Security Access And Integrations
Use this skill when a user asks who can access what, how credentials are protected, how automation authenticates, or how Fibe integrates with outside systems.
Team sharing
A Marquee is the one resource a team can share. A team owner shares it from the team page (web UI); accepted members get manage-level access — the shared Marquee appears in their lists and works everywhere a Marquee is selectable (Playground creation, template launches, CI and schedule targets). Playgrounds on a shared Marquee are visible and manageable to everyone who can manage that Marquee. Ownership and billing stay with the owner; funding rules block owner and members alike when unfunded. There is no read-only grant, and team management has no API/CLI/MCP surface — but team-granted Marquees work through the normal Marquee and Playground scopes.
Sessions and trust
Fibe uses browser sessions with expiry, device context, and trust state. Sessions can become untrusted when security-sensitive context changes, and users may need to restore trust with two-factor authentication or a security key.
Sensitive actions require sudo mode: a short-lived re-verification window. Examples include managing API keys, secrets, webhooks, all-session revocation, and security keys.
Two-factor authentication
Fibe supports authenticator-app TOTP, recovery codes, and WebAuthn security keys.
Important rules:
- TOTP setup shows a QR code and requires verification.
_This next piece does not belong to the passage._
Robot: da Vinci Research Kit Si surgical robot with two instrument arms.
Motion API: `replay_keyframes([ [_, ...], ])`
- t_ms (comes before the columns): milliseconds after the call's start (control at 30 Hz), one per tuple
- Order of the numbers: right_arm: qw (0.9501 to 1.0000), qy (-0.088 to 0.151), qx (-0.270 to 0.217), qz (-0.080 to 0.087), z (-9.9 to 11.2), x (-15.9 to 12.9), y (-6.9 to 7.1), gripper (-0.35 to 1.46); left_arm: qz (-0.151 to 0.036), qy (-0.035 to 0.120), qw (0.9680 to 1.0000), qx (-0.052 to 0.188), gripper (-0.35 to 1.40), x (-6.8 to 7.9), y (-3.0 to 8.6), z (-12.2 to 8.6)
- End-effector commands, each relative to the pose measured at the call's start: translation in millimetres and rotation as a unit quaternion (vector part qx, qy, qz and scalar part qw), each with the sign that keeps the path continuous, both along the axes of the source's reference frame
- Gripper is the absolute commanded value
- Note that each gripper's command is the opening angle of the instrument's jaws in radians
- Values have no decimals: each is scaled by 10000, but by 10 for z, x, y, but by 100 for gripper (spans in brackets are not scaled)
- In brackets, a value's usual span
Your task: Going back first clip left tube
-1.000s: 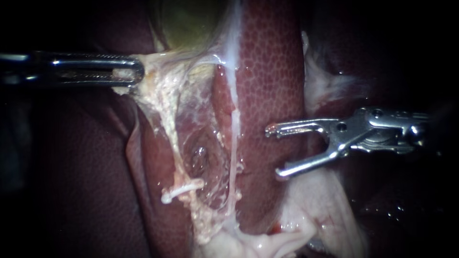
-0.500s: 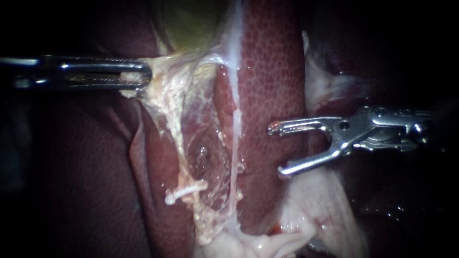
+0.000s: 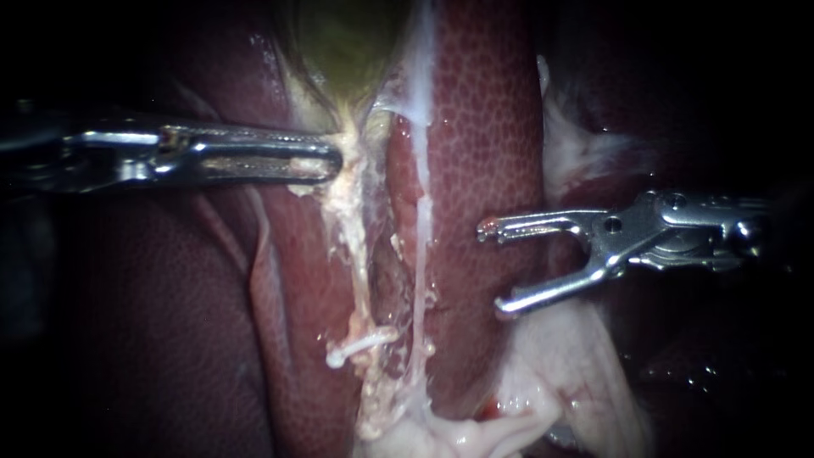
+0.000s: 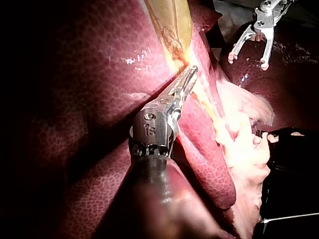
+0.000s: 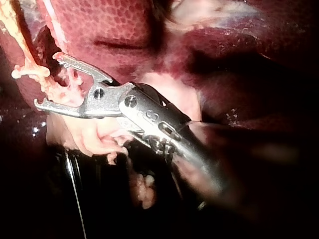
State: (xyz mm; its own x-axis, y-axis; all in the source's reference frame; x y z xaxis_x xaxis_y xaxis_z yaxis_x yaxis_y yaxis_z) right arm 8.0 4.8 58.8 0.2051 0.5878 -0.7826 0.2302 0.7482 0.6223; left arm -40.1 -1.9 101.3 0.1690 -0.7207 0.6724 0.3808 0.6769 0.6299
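Observation:
My left instrument [image 3: 332, 161] comes in from the left, its jaws shut on pale fatty tissue [image 3: 343, 182] just below the green gallbladder [image 3: 348, 42]. From there a pale ragged tube [image 3: 360, 254] runs down, and a thin white tube [image 3: 421, 254] lies to its right. A short white stub [image 3: 356, 346] sticks out low on the ragged tube. My right instrument [image 3: 492, 270] hangs over the liver [image 3: 483, 127], right of both tubes, jaws open and empty. I see no clip on either tube. The left wrist view shows the left instrument [image 4: 185, 82] gripping under the gallbladder [image 4: 172, 20].
Pale fat [image 3: 560, 373] lies below the right instrument. Dark liver [image 3: 153, 322] fills the left side. In the right wrist view the open jaws of the right instrument [image 5: 47, 79] stand beside the stub [image 5: 30, 72], apart from it. A black object [image 4: 291, 169] lies beyond the fat.
My left instrument has moved to the right with the gripped tissue. The stretched pale sheet has folded into a narrow strand and the stub has shifted right. The right instrument has barely moved.

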Motion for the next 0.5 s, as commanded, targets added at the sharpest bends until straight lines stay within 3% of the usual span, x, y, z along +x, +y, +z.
replay_keyframes([
  [33,10000,-1,0,4,-1,0,0,60,12,4,10000,2,-35,-1,-1,1],
  [500,10000,-3,1,9,-3,0,0,60,34,-1,10000,61,-35,-1,-1,3],
])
- Recovery codes are single-use and should be saved by the user.
- Regenerating recovery codes invalidates old ones.
- Security keys can restore trust or satisfy sudo verification.
- Removing a security key or disabling 2FA requires a valid verification step.
API keys
API keys provide scoped programmatic access for API, CLI, MCP, and agent workflows.
Common scope families:
marquees:read,marquees:write,marquees:delete,marquees:manageprops:read,props:write,props:deleteplayspecs:read,playspecs:write,playspecs:deleteplaygrounds:read,playgrounds:write,playgrounds:deleteimport_templates:read,import_templates:writeagents:read,agents:write,agents:deleteartefacts:read,artefacts:write,artefacts:deletemutters:read,mutters:writefeedbacks:read,feedbacks:write,feedbacks:deletemutations:read,mutations:writelaunch:writekeys:managewebhooks:read,webhooks:write,webhooks:deletesecrets:read,secrets:write,secrets:delete,secrets:managejob_env:read,job_env:write,job_env:delete,job_env:manageconversations:read,conversations:write,conversations:delete,conversations:managememories:read,memories:write,memories:delete,memories:managemonitor:read
Use narrow scopes for automation. Use granular restrictions when a key should only touch specific resources. The raw token is shown only at creation time. Full-access wildcard keys exist for administrator-level cases, but should not be the default recommendation.
Secret Vault
Secret Vault stores user-owned sensitive values for Genies and workflows.
Use Secret Vault when:
- The value is long-lived.
- The value should not be committed to source control.
- The value should not appear in template YAML.
- A Genie or workflow needs to retrieve it securely.
Do not confuse Secret Vault with template variables marked secret or sensitive; those flags shape launch UI behavior, while Secret Vault is the long-lived credential store.
Job ENV
Job ENV entries inject environment variables into job-mode runs.
Use Job ENV when:
- The value is only needed for Tricks.
- The same credential should be reused across job runs.
- A Prop-specific override should beat a global value for one repository.
Webhooks
Webhooks deliver signed HTTP callbacks when Fibe resources change.
Webhook capabilities:
- Subscribe to event families such as Playground, Marquee, Prop, Playspec, Agent, Template, Artefact, Feedback, Mutter, API Key, Secret, and Webhook events.
- Use event filters to restrict events to selected resources.
- Test a webhook endpoint.
- Inspect delivery history.
- Receive HMAC-signed payloads.
- Automatically disable endpoints after repeated failures.
Safety expectations:
- Avoid private-network callback URLs in protected environments.
- Treat webhook secrets like credentials.
- Verify signatures before trusting payloads.
Audit logs
Audit logs provide read-only history of important actions. They help answer:
- Who changed this?
- What resource changed?
- When did it happen?
- Was the actor a user, system automation, API key, or Genie?
Use audit logs for investigation and accountability, not as a live message queue.
Data portability
Users can export and import major configuration areas, including repositories, hosts, environment blueprints, agents, running-environment configuration, templates, secrets, and webhooks.
Imports support conflict choices such as merge or skip. Completed imports may support rollback for records created during the import.